Unit-Based Compensation

The weighted average assumptions used for unit rights granted in 2007 include a volatility factor of expected market price of 26.3 percent, a risk-free interest rate of 4.2 percent, a dividend yield of 8.6 percent and an expected life of the unit rights of four years. These unit rights, together with the continued vesting of unit rights granted in prior years, resulted in unit-based compensation expense in 2007 of $1.71 million (2006 - $1.86 million).

Compensation expense associated with unit rights granted under the Plan is recognized in earnings over the vesting period of the Plan with a corresponding increase in contributed surplus. The exercise of trust unit rights is recorded as an increase in trust units with a corresponding reduction in contributed surplus. Forfeiture of rights are recorded as a reduction in expenses in the period in which they occur.

The following table summarizes information about the Trust's contributed surplus account:



Contributed Surplus

($ thousands)
----------------------------------------------------------------------------

Balance, December 31, 2005 1,347
Unit-based compensation expense 1,856
Unit-based compensation recognized on exercise of unit rights (728)
----------------------------------------------------------------------------
Balance, December 31, 2006 2,475
Unit-based compensation expense 1,705
Unit-based compensation recognized on exercise of unit rights (466)
----------------------------------------------------------------------------
Balance, December 31, 2007 3,714
----------------------------------------------------------------------------
----------------------------------------------------------------------------


Trust Unit Redemption

Under the terms of the Trust Indenture, unitholders may require the Trust to redeem all or any part of the trust units at a price and under certain terms and conditions as specified in the Trust Indenture. The redemption price per trust unit will be equal to the lesser of: (i) 90 percent of the "market price" of the trust units on the principal market on which the trust units are quoted for trading during the 10 trading day period commencing immediately after the date on which the trust units are tendered to Zargon for redemption; and (ii) the closing market price on the principal market on which the trust units are quoted for trading on the date that the trust units are so tendered for redemption. Trust units tendered for redemption in any calendar month shall be paid on the last day of the third following month by, at the Trust's option: (i) a cash payment; or (ii) a distribution of notes and/or redemption notes. It is anticipated that this redemption right will not be the primary mechanism for holders of trust units to dispose of their trust units. Notes or redemption notes which may be distributed in specie to unitholders in connection with a redemption will not be listed on any stock exchange and no market is expected to develop for such notes or redemption notes. Notes or redemption notes may not be qualified investments for trusts governed by registered retirement savings plans, registered retirement income funds, deferred profit sharing plans and registered education savings plans. To date, no trust units have been tendered for redemption.
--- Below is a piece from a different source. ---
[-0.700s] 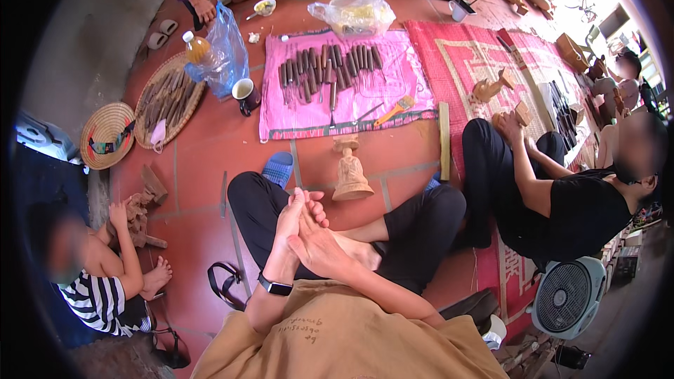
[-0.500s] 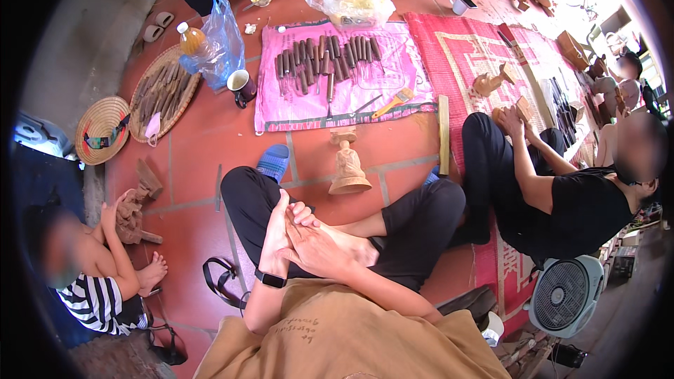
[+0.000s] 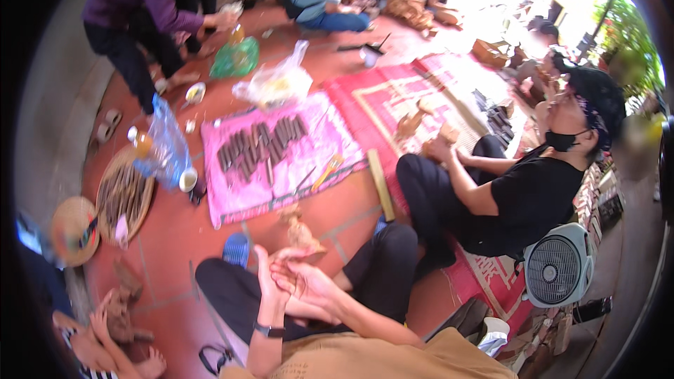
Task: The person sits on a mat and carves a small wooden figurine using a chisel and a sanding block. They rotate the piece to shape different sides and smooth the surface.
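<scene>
My left hand (image 3: 268, 274), a dark watch on its wrist, is held palm up above my crossed legs, thumb raised and fingers stretched to the right. The bent, bunched fingers of my right hand (image 3: 309, 282) press against its palm. No tool or workpiece shows in either hand, though motion blurs the fingers. Just beyond them a carved wooden figurine (image 3: 300, 230) stands on the tiles, partly hidden by my fingers. Farther off, many dark-handled carving tools (image 3: 260, 149) lie in rows on a pink sheet (image 3: 232, 200), with a yellow-handled brush (image 3: 327, 172) at its near side.
Left are a round basket of tools (image 3: 126, 193), a blue plastic bag (image 3: 165, 151) and a cup (image 3: 188, 180). A wooden bar (image 3: 380, 186) lies by my right knee. On the right, a person in black (image 3: 540, 186) sits handling wood, near a fan (image 3: 558, 267). Others sit or stand beyond.
My view has swung up and right, bringing more people into sight. My hands stay together, with my right fingers now bent against the left palm. The standing person in purple shows more fully.
</scene>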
8. NON-CONTROLLING INTEREST - EXCHANGEABLE SHARES

Zargon Oil & Gas Ltd. is authorized to issue an unlimited number of exchangeable shares. The exchangeable shares are convertible into trust units at the option of the shareholder, based on the exchange ratio, which is adjusted monthly to reflect the distribution paid on the trust units. Cash distributions are not paid on the exchangeable shares. During the year, a total of 0.14 million (2006 - 0.20 million) exchangeable shares were converted into 0.17 million (2006 - 0.23 million) trust units based on the exchange ratio at the time of conversion. At December 31, 2007, the exchange ratio was 1.29611 (December 31, 2006 - 1.19403) trust units per exchangeable share. As set out in the Arrangement, the exchangeable shares are entitled to vote equally to the number of trust units for which each exchangeable share is convertible into a trust unit on the record date. The Board of Directors of Zargon Oil & Gas Ltd. hold the option to redeem all outstanding exchangeable shares for trust units on or before July 15, 2014. At such time, should the Board of Directors not extend the term of the exchangeable shares, there would be no remaining non-controlling interest.
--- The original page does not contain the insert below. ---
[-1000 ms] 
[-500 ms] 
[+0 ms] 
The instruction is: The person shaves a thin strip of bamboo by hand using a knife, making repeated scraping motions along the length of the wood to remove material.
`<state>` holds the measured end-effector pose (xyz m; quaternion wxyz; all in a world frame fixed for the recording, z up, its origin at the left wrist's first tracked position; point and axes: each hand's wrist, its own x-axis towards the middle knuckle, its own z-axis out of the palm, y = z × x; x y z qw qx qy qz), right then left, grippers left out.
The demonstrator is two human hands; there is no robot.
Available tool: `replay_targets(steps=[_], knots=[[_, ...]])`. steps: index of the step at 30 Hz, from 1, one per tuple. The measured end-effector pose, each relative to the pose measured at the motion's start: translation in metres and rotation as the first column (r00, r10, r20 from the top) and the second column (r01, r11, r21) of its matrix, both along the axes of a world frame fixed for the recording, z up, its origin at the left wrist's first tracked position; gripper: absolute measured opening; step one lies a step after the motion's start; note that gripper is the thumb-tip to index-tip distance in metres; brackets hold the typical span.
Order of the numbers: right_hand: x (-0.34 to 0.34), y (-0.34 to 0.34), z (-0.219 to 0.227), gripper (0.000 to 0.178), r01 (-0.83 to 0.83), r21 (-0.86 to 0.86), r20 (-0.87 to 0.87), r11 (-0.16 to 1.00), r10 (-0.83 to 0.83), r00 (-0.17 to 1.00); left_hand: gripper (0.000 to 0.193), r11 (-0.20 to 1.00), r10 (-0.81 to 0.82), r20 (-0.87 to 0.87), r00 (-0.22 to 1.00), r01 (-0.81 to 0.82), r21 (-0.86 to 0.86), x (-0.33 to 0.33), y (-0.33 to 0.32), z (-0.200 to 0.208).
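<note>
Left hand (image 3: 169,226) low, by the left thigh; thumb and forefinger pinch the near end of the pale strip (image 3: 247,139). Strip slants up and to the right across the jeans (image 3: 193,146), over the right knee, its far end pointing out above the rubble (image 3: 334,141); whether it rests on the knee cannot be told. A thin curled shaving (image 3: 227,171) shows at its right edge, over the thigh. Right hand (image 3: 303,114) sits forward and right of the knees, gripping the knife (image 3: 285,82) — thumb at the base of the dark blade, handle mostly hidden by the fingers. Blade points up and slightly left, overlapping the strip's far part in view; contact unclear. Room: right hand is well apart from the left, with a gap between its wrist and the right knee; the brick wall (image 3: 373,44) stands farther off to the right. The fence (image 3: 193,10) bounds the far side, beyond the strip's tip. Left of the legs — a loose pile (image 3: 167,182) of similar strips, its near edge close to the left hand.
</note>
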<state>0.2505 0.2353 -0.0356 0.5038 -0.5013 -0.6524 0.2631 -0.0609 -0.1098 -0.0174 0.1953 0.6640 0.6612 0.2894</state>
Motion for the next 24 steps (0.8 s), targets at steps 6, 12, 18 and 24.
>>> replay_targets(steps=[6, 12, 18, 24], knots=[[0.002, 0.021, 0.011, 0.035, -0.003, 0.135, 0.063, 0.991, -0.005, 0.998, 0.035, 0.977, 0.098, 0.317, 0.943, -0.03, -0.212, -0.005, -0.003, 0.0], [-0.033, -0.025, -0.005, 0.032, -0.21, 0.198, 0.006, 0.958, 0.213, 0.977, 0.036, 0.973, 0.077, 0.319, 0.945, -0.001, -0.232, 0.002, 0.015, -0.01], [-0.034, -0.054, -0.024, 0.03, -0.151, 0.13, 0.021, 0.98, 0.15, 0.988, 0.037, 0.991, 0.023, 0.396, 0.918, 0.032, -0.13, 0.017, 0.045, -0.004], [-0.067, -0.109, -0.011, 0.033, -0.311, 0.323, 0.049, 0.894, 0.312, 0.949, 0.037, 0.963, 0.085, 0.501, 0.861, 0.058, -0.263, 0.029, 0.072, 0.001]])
Pursuant to EIC-151 "Exchangeable Securities Issued by a Subsidiary of an Income Trust", if certain conditions are met, the exchangeable shares issued by a subsidiary must be reflected as non-controlling interest on the consolidated balance sheets and in turn, net earnings must be reduced by the amount of net earnings attributed to the non-controlling interest.

The non-controlling interest on the consolidated balance sheets consists of the book value of exchangeable shares at the time of the Plan of Arrangement, plus net earnings attributable to the exchangeable shareholders, less exchangeable shares (and related cumulative earnings) redeemed. The net earnings attributable to the non-controlling interest on the consolidated statements of earnings and comprehensive income represents the cumulative share of net earnings attributable to the non-controlling interest based on the trust units issuable for exchangeable shares in proportion to total trust units issued and issuable each year end.



Non-Controlling Interest - Exchangeable Shares

December 31, 2007 December 31, 2006
----------------------------------------------------------------------------
(thousands, except Number of Amount Number of Amount
exchange ratio) Shares ($) Shares ($)
----------------------------------------------------------------------------

Balance, beginning of year 2,207 18,319 2,402 12,673
Exchanged for trust units
at book value and including
net earnings attributed
during the year (136) (1,394) (195) (1,492)
Earnings attributable to
non-controlling interest - 3,805 - 7,138
----------------------------------------------------------------------------
Balance, end of year 2,071 20,730 2,207 18,319
----------------------------------------------------------------------------
----------------------------------------------------------------------------

Exchange ratio, end of year 1.29611 1.19403

Trust units issuable upon
conversion of exchangeable
shares, end of year 2,684 2,635
----------------------------------------------------------------------------
----------------------------------------------------------------------------


The proforma total units outstanding at December 31, 2007, including trust units outstanding, and trust units issuable upon conversion of exchangeable shares and after giving rise to the exchange ratio at the end of the year, is 19.76 million units (2006 - 19.42 million units).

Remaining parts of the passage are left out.